Haraway’s cyborg was particularly memorable because it was the first major Left-critical theory to use a cybernetic model for mapping possibilities of praxis. The model was often resisted, in part because of cybernetics’ foundational refusal to treat organic life as an inherently superior system of organization. The cyborg and its cognospheric evolutes not only break down the animal/human/ machine distinctions, they do so (in theory) by not privileging one over the other. There is no requirement to privilege life over any other kind of organization of information. The cognisphere no longer recognizes a compelling distinction between organic life as given and other kinds of self-organizing self-enhancement — the many potential forms of artificial life and even artificial culture. Implicit is the victory over “biocentrism.”

It is reasonable to expect, given hundreds of generations of human beings’ sense of the sacredness of life, that there will be serious and principled reactions against this anti-vitalism. The centrality of the ethic of flourishing in WSM, and Haraway’s affirmation of erotic and cognitive joy in partnering living beings, seem to come down on the side of organic life. I believe it remains to be defended explicitly within the supposedly cybernetic-materialist framework in which she is working, or we may have to somehow accommodate the meaning of sacredness once again, and readmit the expelled shadow of spiritual awareness into our critical discourse about animals and life.

Do people owe allegiance to “life?” Can one be committed to animal being without also identifying with non-human animals, sharing their ultimate interests?  Is the view that organic life on earth is merely a contingent vehicle, rather than a source and mode of being that has inherent worth, and to which we owe much, compatible with love of the biosphere? In the collapse of the machine/animal wall, it is not hard to imagine that many in the animal party will resist, including, and perhaps mainly, nonhuman animals.
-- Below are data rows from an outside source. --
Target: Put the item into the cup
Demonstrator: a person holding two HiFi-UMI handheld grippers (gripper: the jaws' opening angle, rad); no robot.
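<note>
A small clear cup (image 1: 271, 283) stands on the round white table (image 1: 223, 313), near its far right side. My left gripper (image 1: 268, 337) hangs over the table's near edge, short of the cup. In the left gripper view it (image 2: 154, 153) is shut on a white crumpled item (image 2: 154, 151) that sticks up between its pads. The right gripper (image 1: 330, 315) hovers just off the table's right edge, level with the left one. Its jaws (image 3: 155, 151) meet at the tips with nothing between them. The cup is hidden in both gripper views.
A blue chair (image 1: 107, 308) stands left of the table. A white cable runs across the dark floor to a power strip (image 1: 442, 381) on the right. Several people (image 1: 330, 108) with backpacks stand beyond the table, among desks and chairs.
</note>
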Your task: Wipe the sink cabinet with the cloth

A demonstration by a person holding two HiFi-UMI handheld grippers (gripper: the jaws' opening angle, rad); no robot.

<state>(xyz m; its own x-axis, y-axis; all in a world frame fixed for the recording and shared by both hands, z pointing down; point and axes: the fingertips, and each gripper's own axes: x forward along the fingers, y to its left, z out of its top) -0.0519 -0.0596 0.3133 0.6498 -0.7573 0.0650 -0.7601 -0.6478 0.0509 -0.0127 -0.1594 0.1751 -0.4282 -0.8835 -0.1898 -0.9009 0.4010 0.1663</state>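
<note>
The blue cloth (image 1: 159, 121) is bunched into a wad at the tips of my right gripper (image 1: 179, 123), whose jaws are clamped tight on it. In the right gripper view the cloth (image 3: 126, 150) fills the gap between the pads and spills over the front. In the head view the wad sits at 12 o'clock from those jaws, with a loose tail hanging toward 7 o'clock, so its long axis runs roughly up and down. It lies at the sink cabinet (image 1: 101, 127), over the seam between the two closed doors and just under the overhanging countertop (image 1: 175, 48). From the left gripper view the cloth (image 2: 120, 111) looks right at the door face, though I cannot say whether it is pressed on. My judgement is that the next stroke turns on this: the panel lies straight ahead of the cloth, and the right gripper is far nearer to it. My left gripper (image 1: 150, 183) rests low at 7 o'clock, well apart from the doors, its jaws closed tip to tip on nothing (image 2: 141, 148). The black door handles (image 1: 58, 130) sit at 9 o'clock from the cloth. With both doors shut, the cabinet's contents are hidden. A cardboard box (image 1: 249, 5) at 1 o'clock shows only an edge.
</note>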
Technoscience cannot provide answers for these things. The metaphysical turn by many posthumanists shows that the subject is beginning to come to the surface even in materialist discourse. Practices that put this allegiance to life – from individual animals and plants to the living planet – to work will probably have to resemble respect for sacredness, if not actually affirming it. Joy and love, Haraway’s two most powerful sources of knowledge, are not only emotions; they are for most religions spiritual forces. Despite her frequently stated disdain for religion, Haraway’s work increasingly engages spiritual thought and we should not be surprised if the repressed sacred makes a comeback after species meet.

Notes

1. Cf. the remarkable, original problem solving by a sheepdog in Cox and Asford, 430.

2. A leading scholar of animal play, Gordon M. Burghardt, hypothesizes that play behavior develops only in animals that are nurtured under certain favorable physiological conditions, such as a “high-energy lifestyle,” extended parental protection, surplus energy following satiation. This conception favors mammals and some birds, and excludes most reptiles. Cf. Burghardt, The Genesis of Animal Play. Testing the Limits. Cambridge, MA: MIT, 2005.

Works Cited

  • Cox, Graham, and Tony Ashford. “Riddle Me This: The Craft and Concept of Animal Mind.” Science, Technology, & Human Values, 23:4 (Autumn, 1998). 425-438.

  • Cuomo, Christine J., Feminism and Ecological Communities: An Ethic of Flourishing. New York: Routledge, 1998.

  • Derrida, Jacques. “And Say the Animal Responded?” (Trans. David Wills). Zoontologies: The Question of the Animal. Ed. Cary Wolfe (ed.). Minneapolis: U Minnesota P, 2003. 121–146.

  • Fudge, Erica. “The Dog, the Home and Human, and the Ancestry of Derrida’s Cat.” Oxford Literary Review. 29 (2008). 37-54.

  • Hayles, N. Katherine. “Unfinished Work: From Cyborg to Cognisphere.” Theory, Culture & Society, 23:7-8 (2006). 159-166

  • Ritvo, Harriet. “Making Animals Real.” Biosocieties 3 (2008). 443-446.